Similarly, the fourth and final CP supplement headlined "PTI-125 Binding to FLNA in Cassava's Foundational 2017 Paper Seems Impossible," mainly because, "No other direct binding studies between PTI-125 and filamin A have been reported." This lack is simply the result of PTI-125 (old name of simufilam) not being authorized for manufacture, sale or use in the U.S. unless allowed by the company. In 2020, Lindsay Burns, Sr. VP, Neurosciences, partnered with a group from Yale University. Now, a team-up in Europe demonstrated simufilam's mechanism of action (MOA, Figure 1) on filamin A ("FLNA") in cancer.
Figure 1. Simufilam Targets an Altered Form of Filamin A Protein
Cassava Sciences
The ECE abstract focused on growth hormone-secreting pituitary tumors (GH-PitNET). Of the 700,000 Americans with a brain tumor , 9-13% are pituitary adenomas , making GH-PitNET a rare disease with a total addressable market between 6,000 to 14,000. Pharmacological therapies for GH-PitNET target somatostatin receptor type 2 (SST2). However, around half of the patients are less or unresponsive to octreotide, an SST2 agonist. FLNA is required for SST2 signaling and expression. FLNA phosphorylation of the serine residue at position 2152 wipes out anti-tumor effects. Simufilam reduces this alteration and increased apoptosis but was even better in combination with octreotide.
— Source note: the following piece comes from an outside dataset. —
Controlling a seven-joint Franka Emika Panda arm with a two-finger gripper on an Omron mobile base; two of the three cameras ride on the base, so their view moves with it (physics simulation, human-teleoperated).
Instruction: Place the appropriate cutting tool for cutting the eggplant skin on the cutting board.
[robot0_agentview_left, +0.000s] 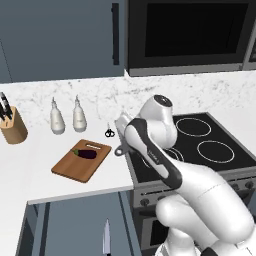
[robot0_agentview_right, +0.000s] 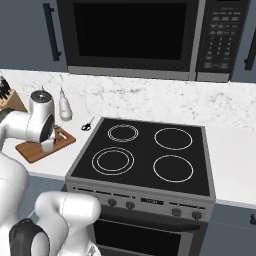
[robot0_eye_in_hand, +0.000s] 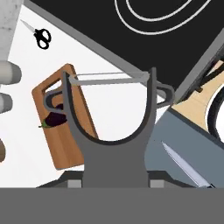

FLNA alteration at Ser2152 has been recognized as important for other cancer types over two decades ago. Phosphorylation allows complexing with transcription factor MRTF-A and the resulting transcriptional activity promotes hepatocellular carcinoma ("HCC") proliferation, metastasis and tumor resistance. Blocking the alteration brings about oncogene-induced senescence, permanently arresting HCC tumor growth. FLNA phosphorylated at S2152 is also highly overexpressed in metastatic prostate cancer . In these studies, inhibiting other partner proteins were suggested to prevent FLNA alteration, but nothing targets those proteins. It would be much simpler to employ simufilam.
In conclusion, simufilam's pipeline now goes beyond neurodegeneration. Although it may take years to unlock its potential to be developed for multiple tumor indications, patent protection provides a long runway for the drug's development. The above findings may not lay to rest all short-sellers' concerns about the credibility of simufilam or the research behind it. After all, the Phase 3 has to be positive, and Cassava has to execute the New Drug Application. But longs no longer have to deal with attacks on a vague unsupported MOA. More importantly, the world now knows, and Longs can look forward to more collaborations in the field of cancer.